# Looking for an opera-related clarinet recommendation



## OldMetKid (Jan 12, 2019)

Hi,

I found a Selmer clarinet in a thrift shop, and wasn't thinking much of it until I blew. It makes one of the richest and most incredible sounds of any instrument I've ever touched. I'm not all that into Benny Goodman or Klezmer though- can anyone suggest any stretch of Clarinet notes from Opera that leave an impression (besides the Tosca Act III aria accompaniment). Something sad, brooding, mystical, or ominous would be especially welcome. Thanks!


----------



## vivalagentenuova (Jun 11, 2019)

The clarinet solo from act III of Verdi's _La forza del destino_.


----------



## Kreisler jr (Apr 21, 2021)

Freischütz Ouverture (and I think the solo at least partly returns once or twice in the opera, the melody is the fast section of Agathe's aria).
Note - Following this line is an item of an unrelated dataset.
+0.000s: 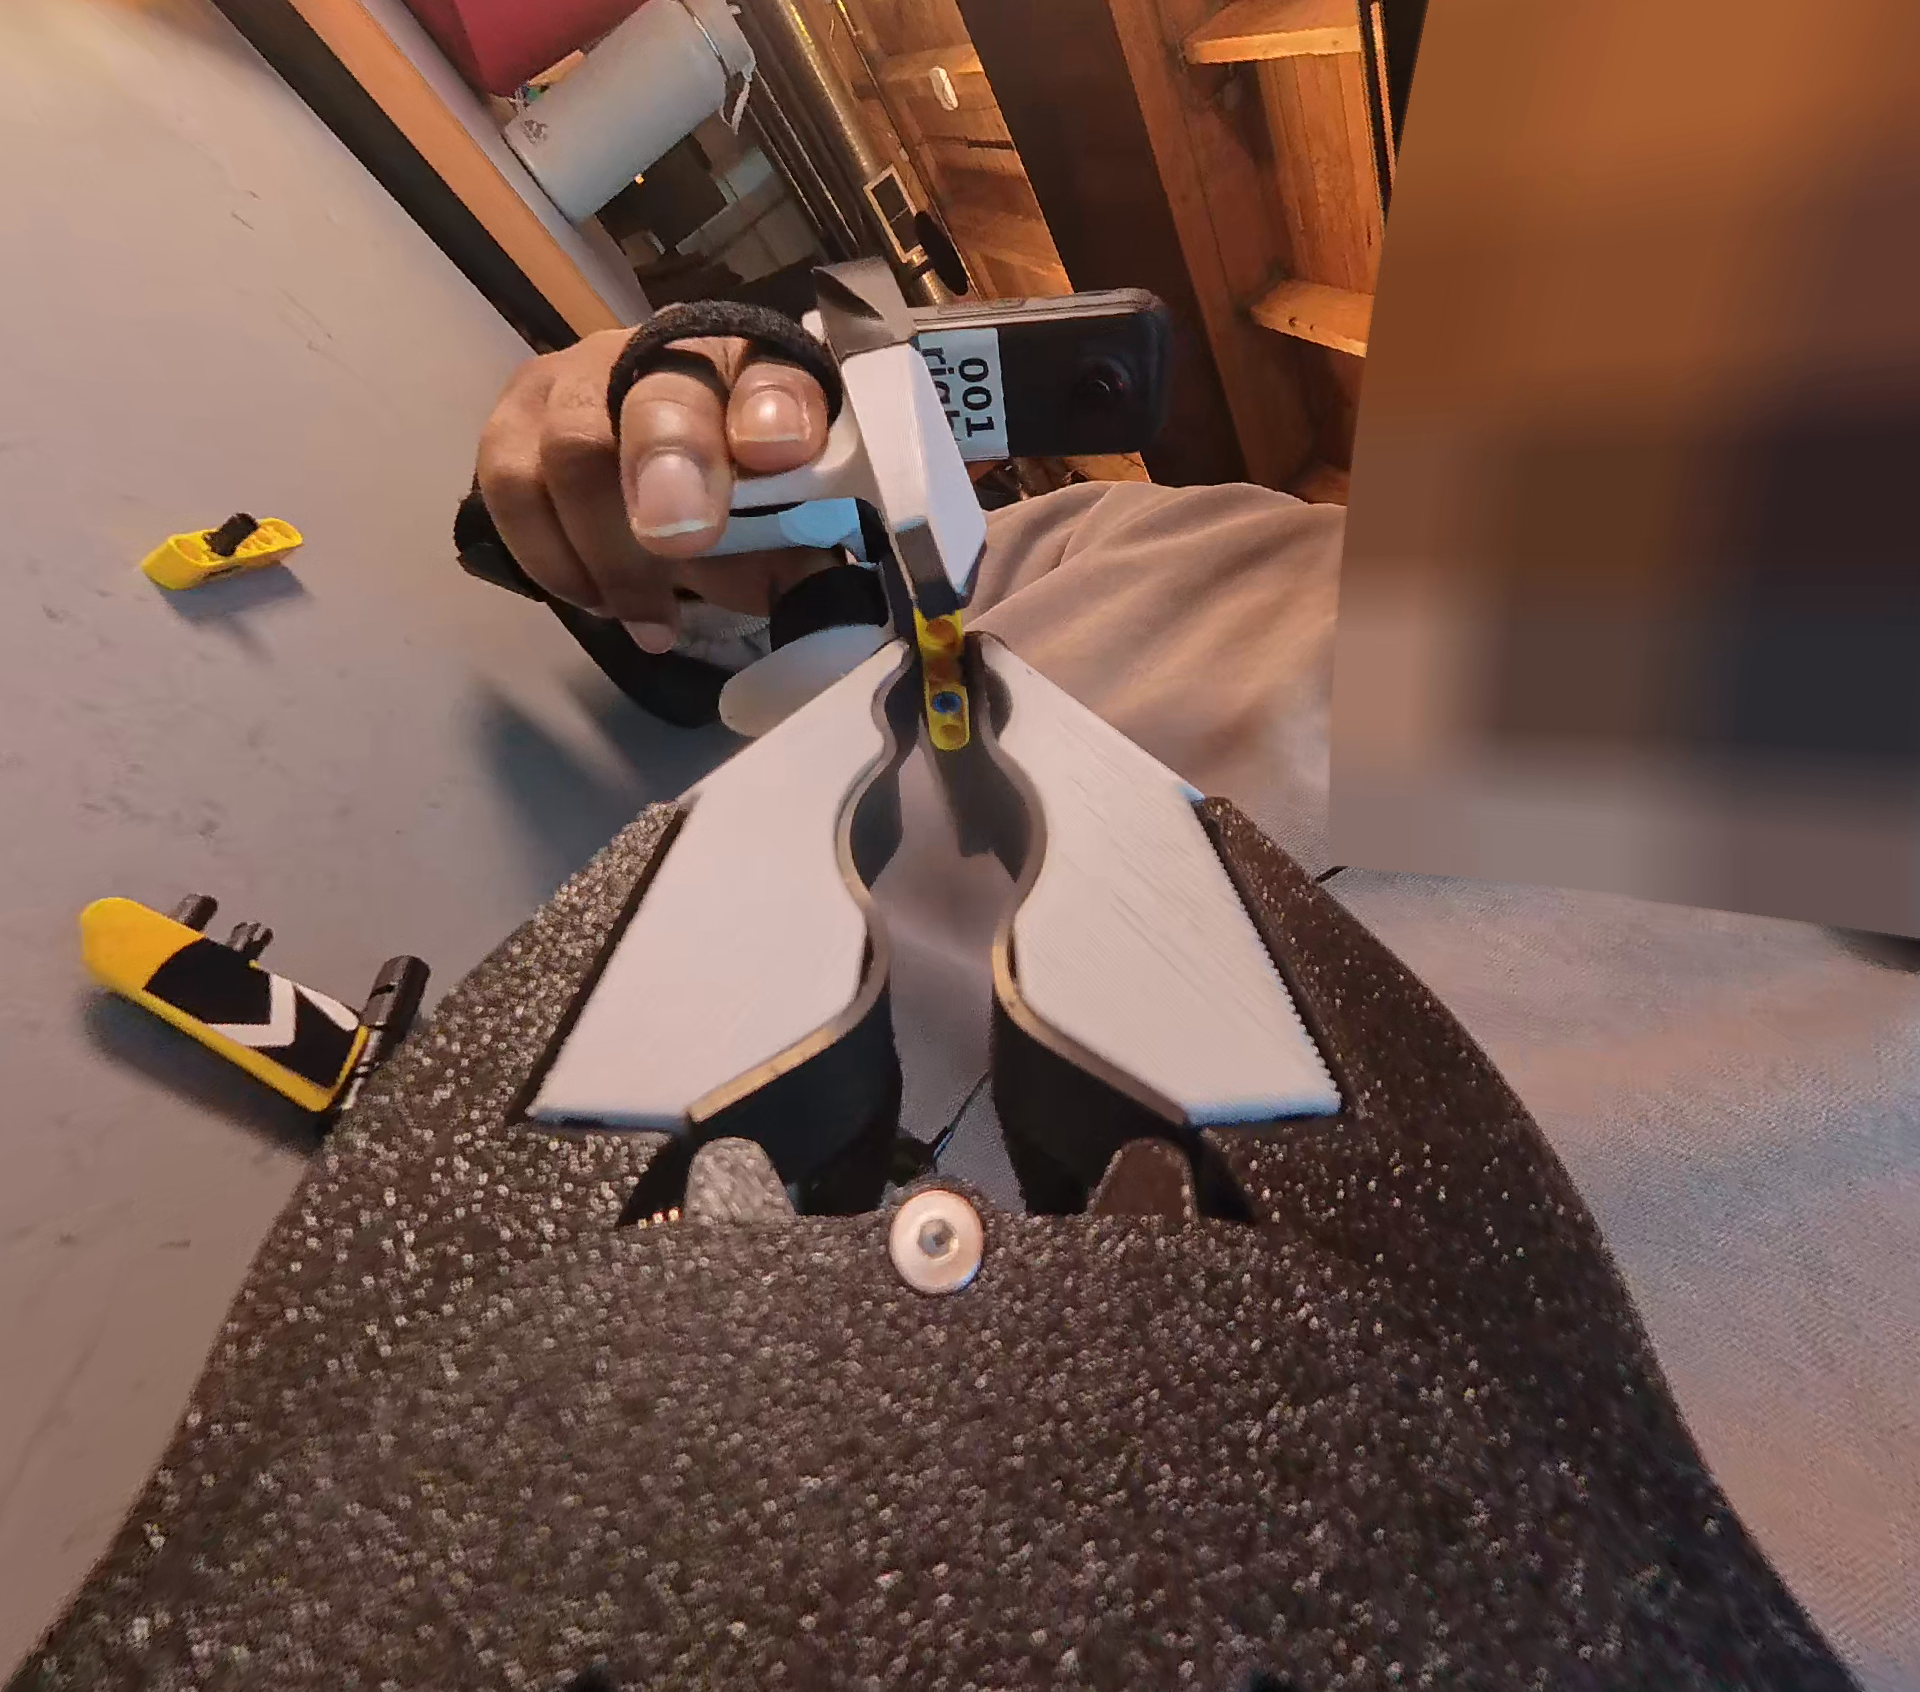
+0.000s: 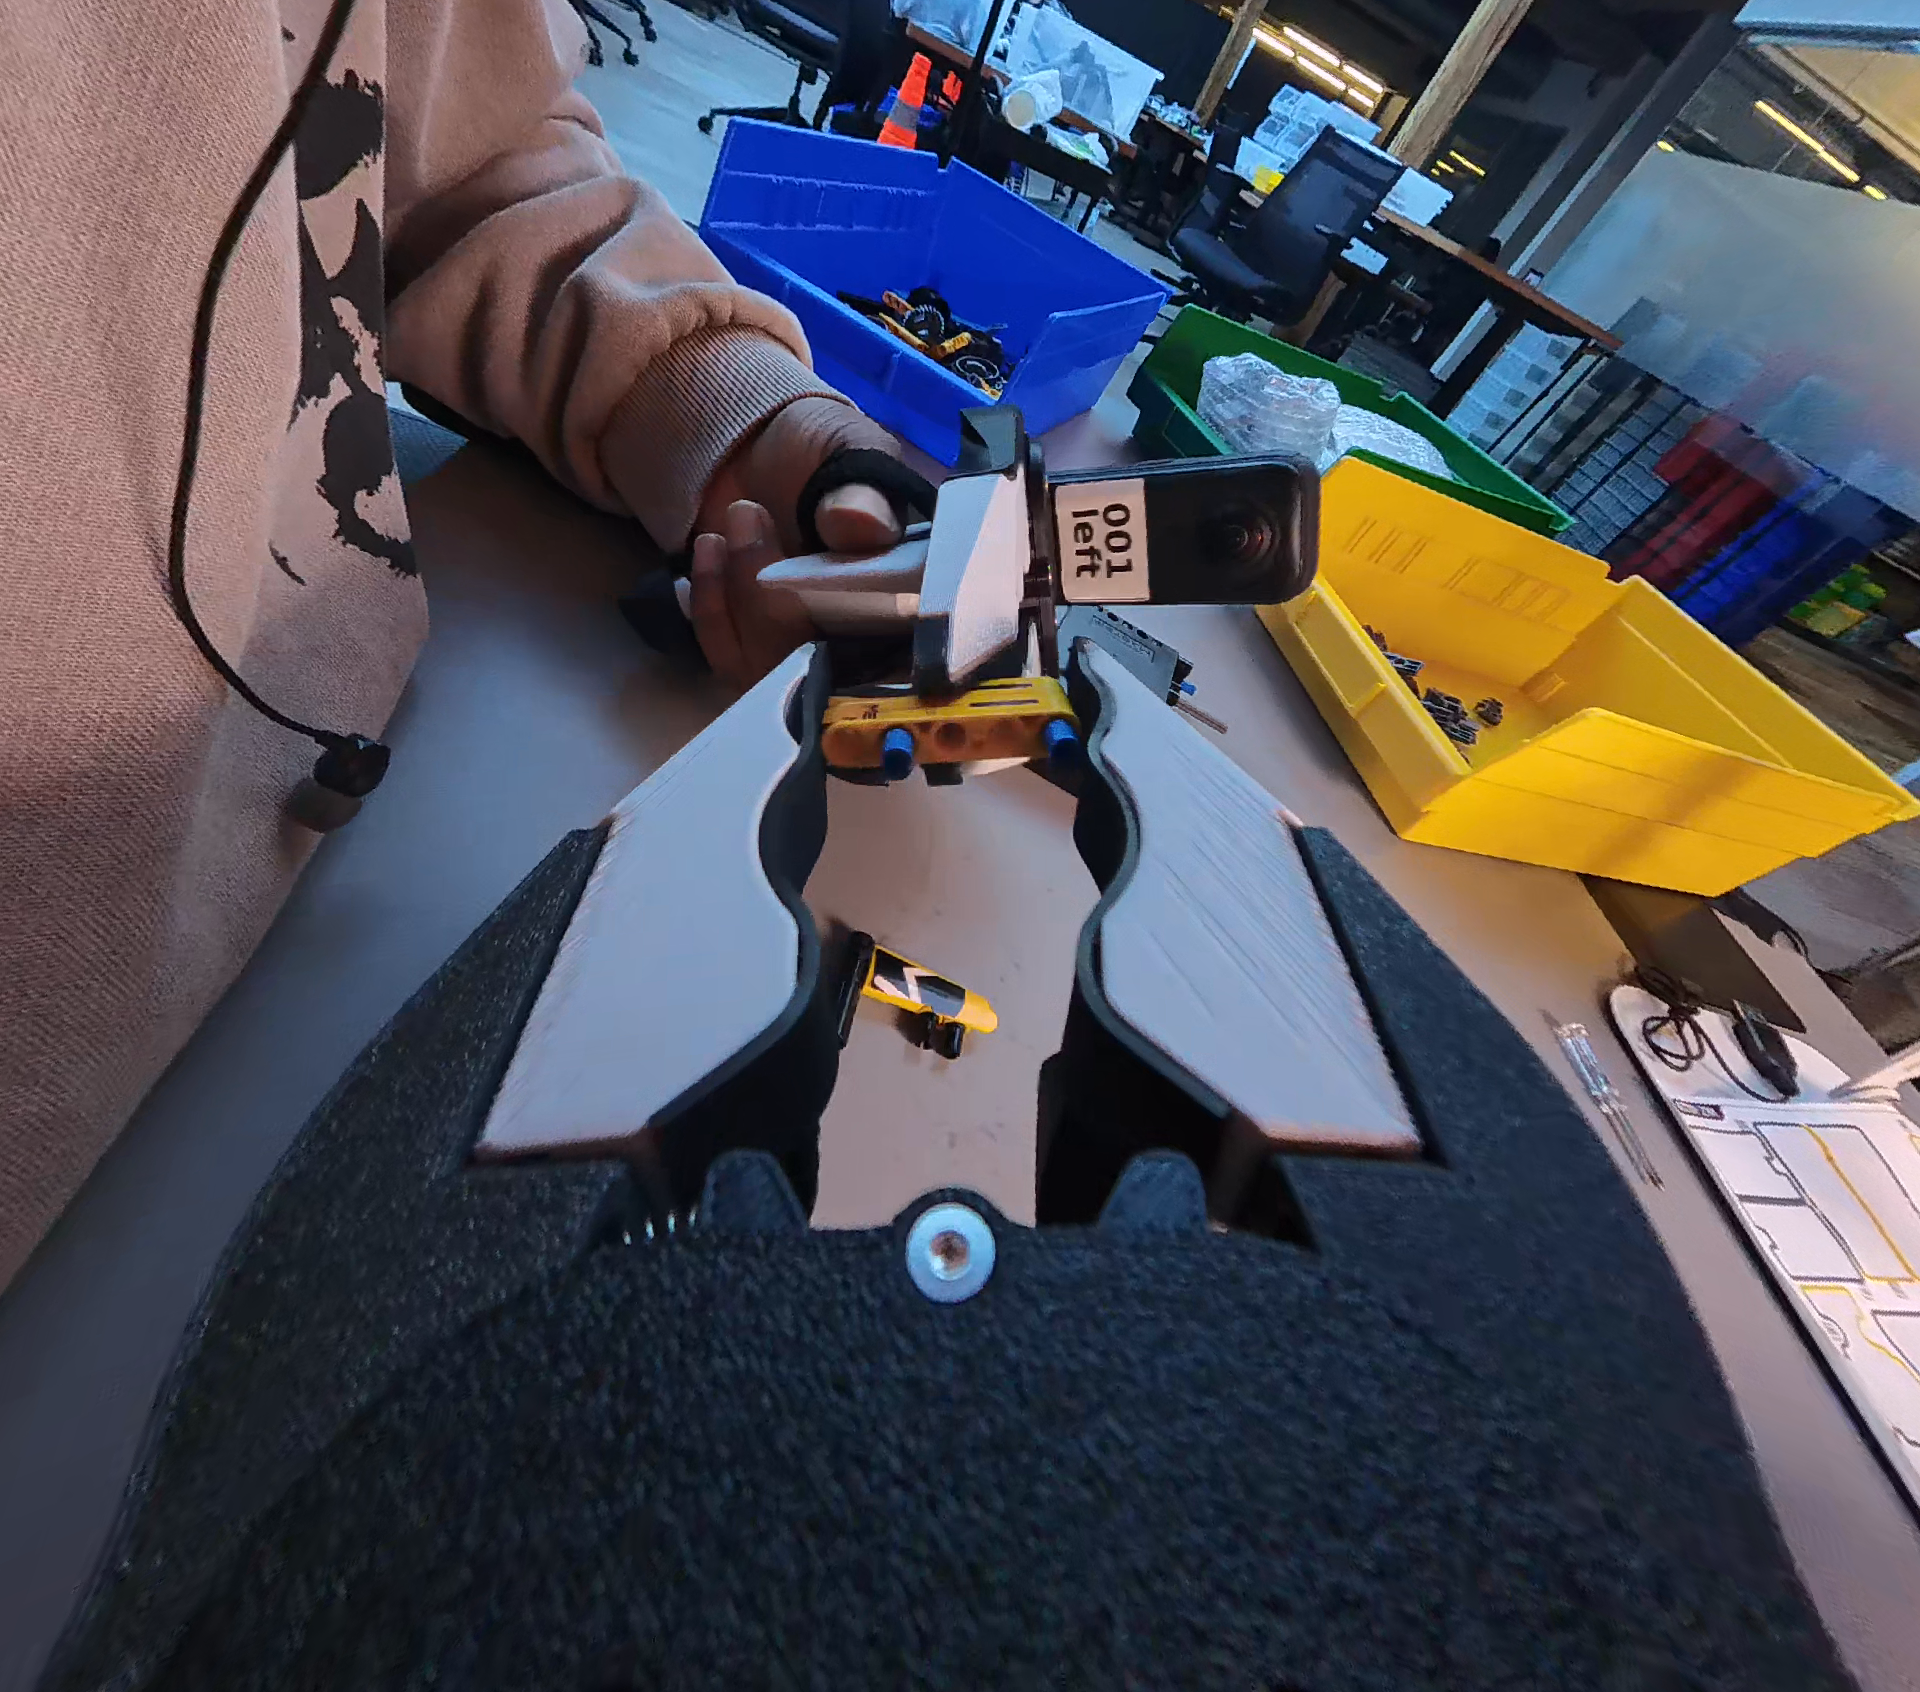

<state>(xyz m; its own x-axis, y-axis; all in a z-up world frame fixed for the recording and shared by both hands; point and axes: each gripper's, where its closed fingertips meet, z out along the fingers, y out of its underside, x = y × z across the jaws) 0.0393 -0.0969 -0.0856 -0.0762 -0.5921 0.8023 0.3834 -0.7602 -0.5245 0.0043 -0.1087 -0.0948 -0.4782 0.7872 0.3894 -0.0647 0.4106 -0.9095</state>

Florestan's aria has also prominent clarinet part.
I am pretty sure that there is sheet music for clarinet both with original excerpts from famous operas/ouvertures (Rossini has several with distinctive clarinet parts but mostly cheery, I think) and also arrangements (even of arias etc.) of music originally not for clarinet. 
Unfortunately, I cannot name specific titles of such music collections but I saw such stuff decades ago at my clarinet teachers.


----------



## Revitalized Classics (Oct 31, 2018)

OldMetKid said:


> Hi,
> 
> I found a Selmer clarinet in a thrift shop, and wasn't thinking much of it until I blew. It makes one of the richest and most incredible sounds of any instrument I've ever touched. I'm not all that into Benny Goodman or Klezmer though- can anyone suggest any stretch of Clarinet notes from Opera that leave an impression (besides the Tosca Act III aria accompaniment). Something sad, brooding, mystical, or ominous would be especially welcome. Thanks!


Found this video of a clarinet solo from La Traviata if that helps,


----------



## OldMetKid (Jan 12, 2019)

Oooh I like the Traviata...nice and short, so easy to practice..and ominous!


----------